Work request:
The lines to copy are those with "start" in them. Pull each one from the entries below.

Provided information:

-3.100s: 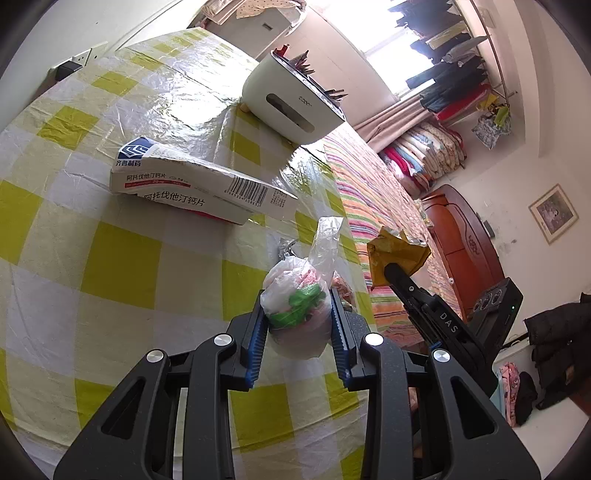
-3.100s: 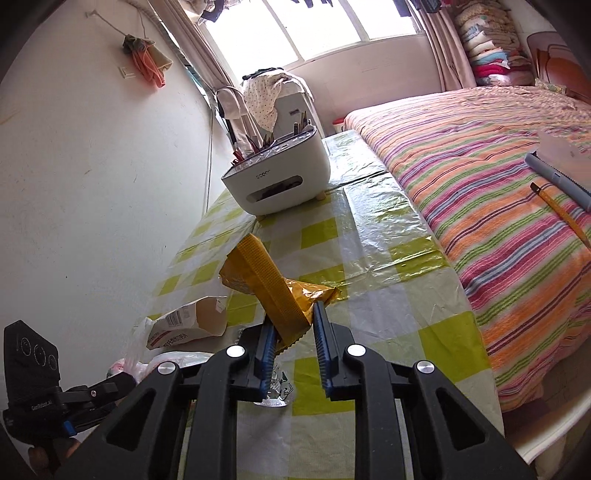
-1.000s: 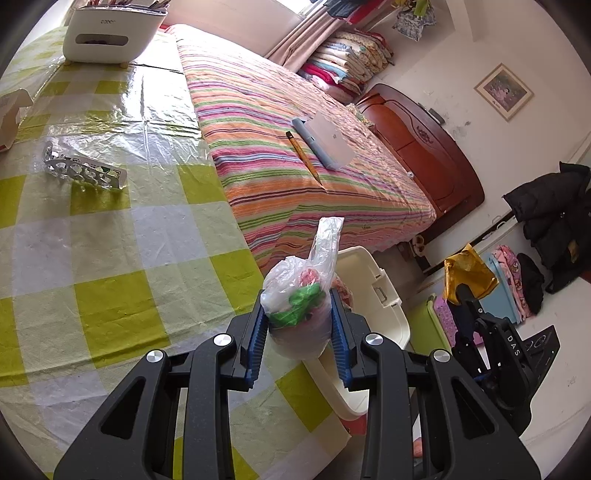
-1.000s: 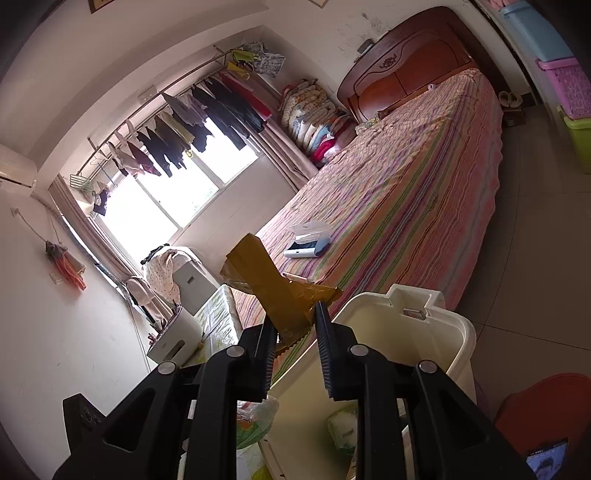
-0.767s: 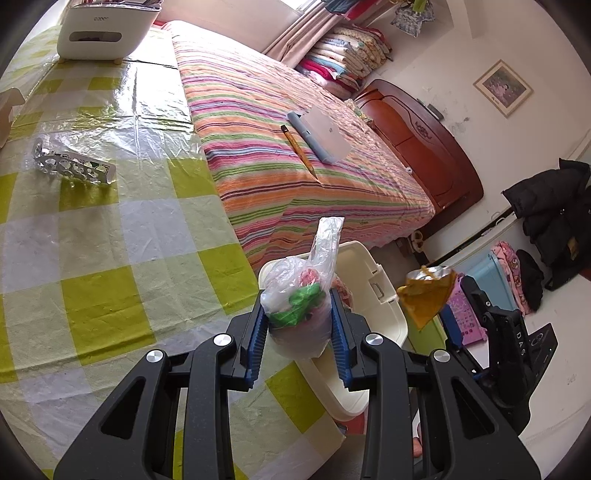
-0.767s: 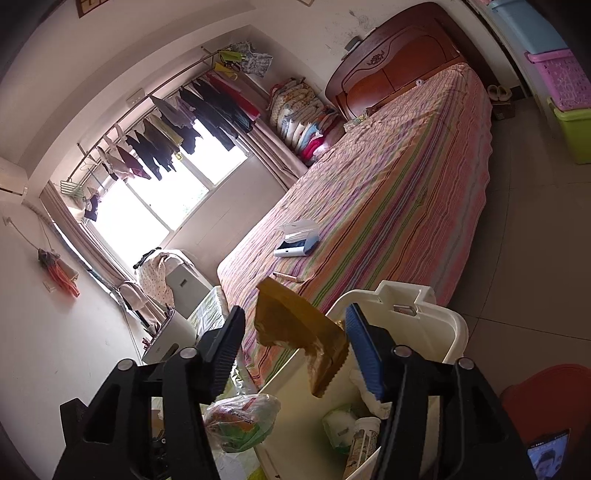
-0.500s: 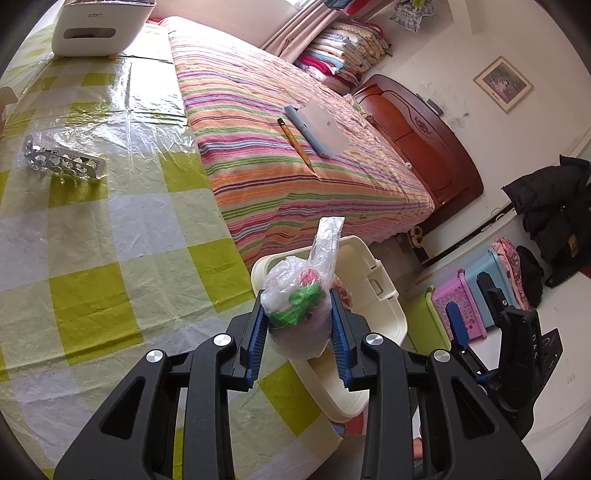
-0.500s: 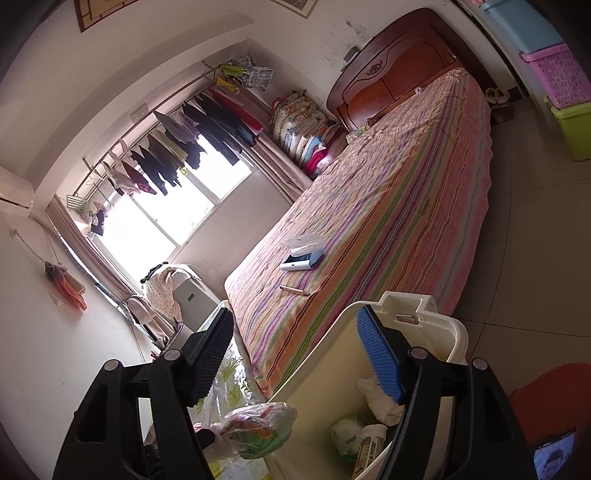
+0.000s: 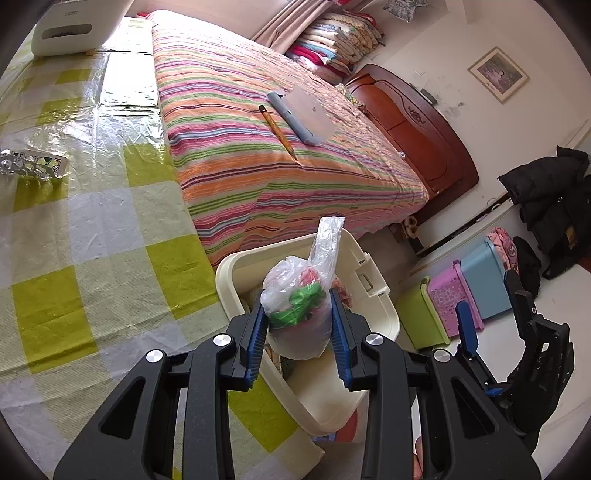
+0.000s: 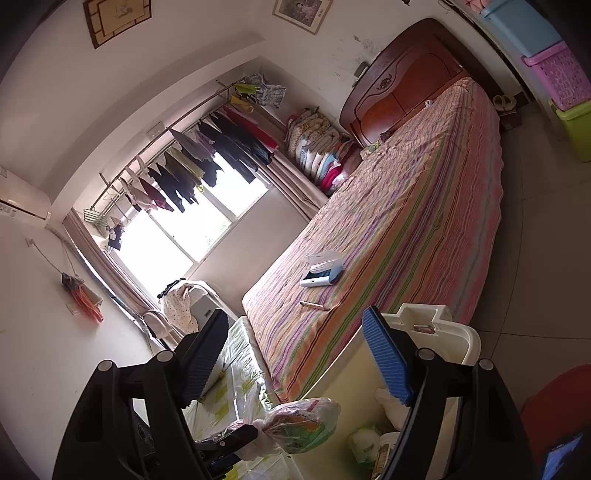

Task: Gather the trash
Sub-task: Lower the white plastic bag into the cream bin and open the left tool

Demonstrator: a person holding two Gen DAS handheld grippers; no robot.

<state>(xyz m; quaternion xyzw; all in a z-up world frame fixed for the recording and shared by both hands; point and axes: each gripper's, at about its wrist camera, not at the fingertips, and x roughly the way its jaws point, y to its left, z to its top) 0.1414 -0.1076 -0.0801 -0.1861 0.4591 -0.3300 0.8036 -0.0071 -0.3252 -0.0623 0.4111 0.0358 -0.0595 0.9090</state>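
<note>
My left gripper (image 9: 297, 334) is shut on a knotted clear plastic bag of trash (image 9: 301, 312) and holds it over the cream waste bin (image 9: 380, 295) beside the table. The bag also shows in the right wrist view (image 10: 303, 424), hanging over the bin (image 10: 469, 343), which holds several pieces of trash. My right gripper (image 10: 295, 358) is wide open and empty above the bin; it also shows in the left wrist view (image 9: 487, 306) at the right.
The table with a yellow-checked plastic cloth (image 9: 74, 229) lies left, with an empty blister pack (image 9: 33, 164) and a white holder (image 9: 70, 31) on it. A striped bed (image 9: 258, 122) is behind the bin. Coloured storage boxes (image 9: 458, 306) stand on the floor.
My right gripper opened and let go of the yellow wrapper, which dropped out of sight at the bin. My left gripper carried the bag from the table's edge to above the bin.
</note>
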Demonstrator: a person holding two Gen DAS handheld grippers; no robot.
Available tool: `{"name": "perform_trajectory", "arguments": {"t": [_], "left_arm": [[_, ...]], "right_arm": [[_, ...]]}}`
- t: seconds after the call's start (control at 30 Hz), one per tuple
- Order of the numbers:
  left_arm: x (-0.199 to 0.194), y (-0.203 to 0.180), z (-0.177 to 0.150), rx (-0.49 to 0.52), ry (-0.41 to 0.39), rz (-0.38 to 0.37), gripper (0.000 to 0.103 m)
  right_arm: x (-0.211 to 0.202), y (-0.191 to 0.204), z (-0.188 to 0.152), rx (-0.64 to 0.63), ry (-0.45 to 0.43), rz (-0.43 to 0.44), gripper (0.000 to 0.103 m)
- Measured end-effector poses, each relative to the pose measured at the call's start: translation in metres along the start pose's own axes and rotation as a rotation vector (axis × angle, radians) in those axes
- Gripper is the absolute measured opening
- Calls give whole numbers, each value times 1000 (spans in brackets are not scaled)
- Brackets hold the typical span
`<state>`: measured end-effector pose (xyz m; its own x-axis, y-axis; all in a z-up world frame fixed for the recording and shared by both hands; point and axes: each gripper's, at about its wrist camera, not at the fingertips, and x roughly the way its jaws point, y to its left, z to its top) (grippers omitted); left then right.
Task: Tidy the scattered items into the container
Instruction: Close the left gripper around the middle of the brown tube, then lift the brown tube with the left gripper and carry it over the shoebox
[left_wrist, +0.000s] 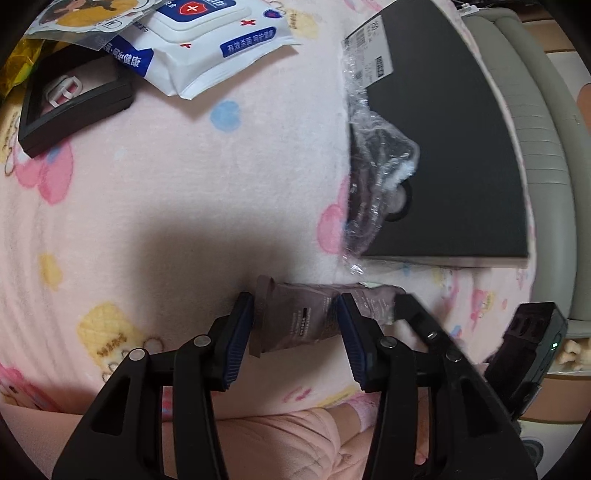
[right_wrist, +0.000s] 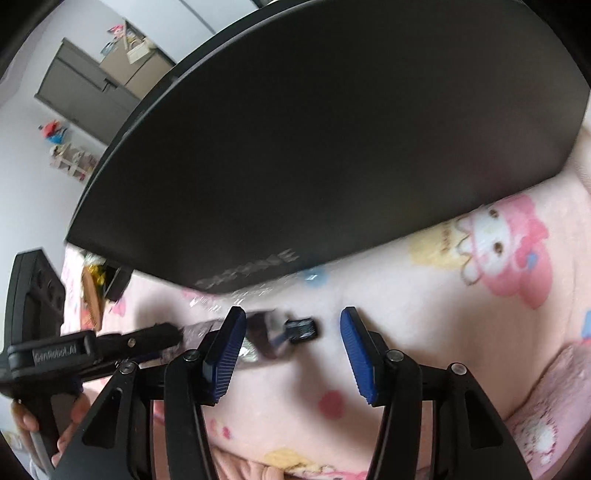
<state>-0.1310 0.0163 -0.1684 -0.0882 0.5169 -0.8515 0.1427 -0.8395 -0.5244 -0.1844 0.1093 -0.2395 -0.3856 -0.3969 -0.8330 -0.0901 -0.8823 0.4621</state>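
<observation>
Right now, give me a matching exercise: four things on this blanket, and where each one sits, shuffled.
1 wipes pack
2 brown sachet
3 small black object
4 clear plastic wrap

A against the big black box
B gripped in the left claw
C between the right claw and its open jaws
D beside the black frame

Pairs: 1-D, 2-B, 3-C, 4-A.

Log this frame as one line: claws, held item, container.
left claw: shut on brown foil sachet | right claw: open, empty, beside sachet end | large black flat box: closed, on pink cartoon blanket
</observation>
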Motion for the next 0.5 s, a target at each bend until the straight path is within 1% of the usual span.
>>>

Task result:
- t: seconds after the call's start (control at 30 Hz), one per tuple
- Measured end-effector poses, each relative to the pose measured at the call's start: translation in metres along the start pose's own axes and rotation as a rotation vector (axis × angle, radians) in those axes

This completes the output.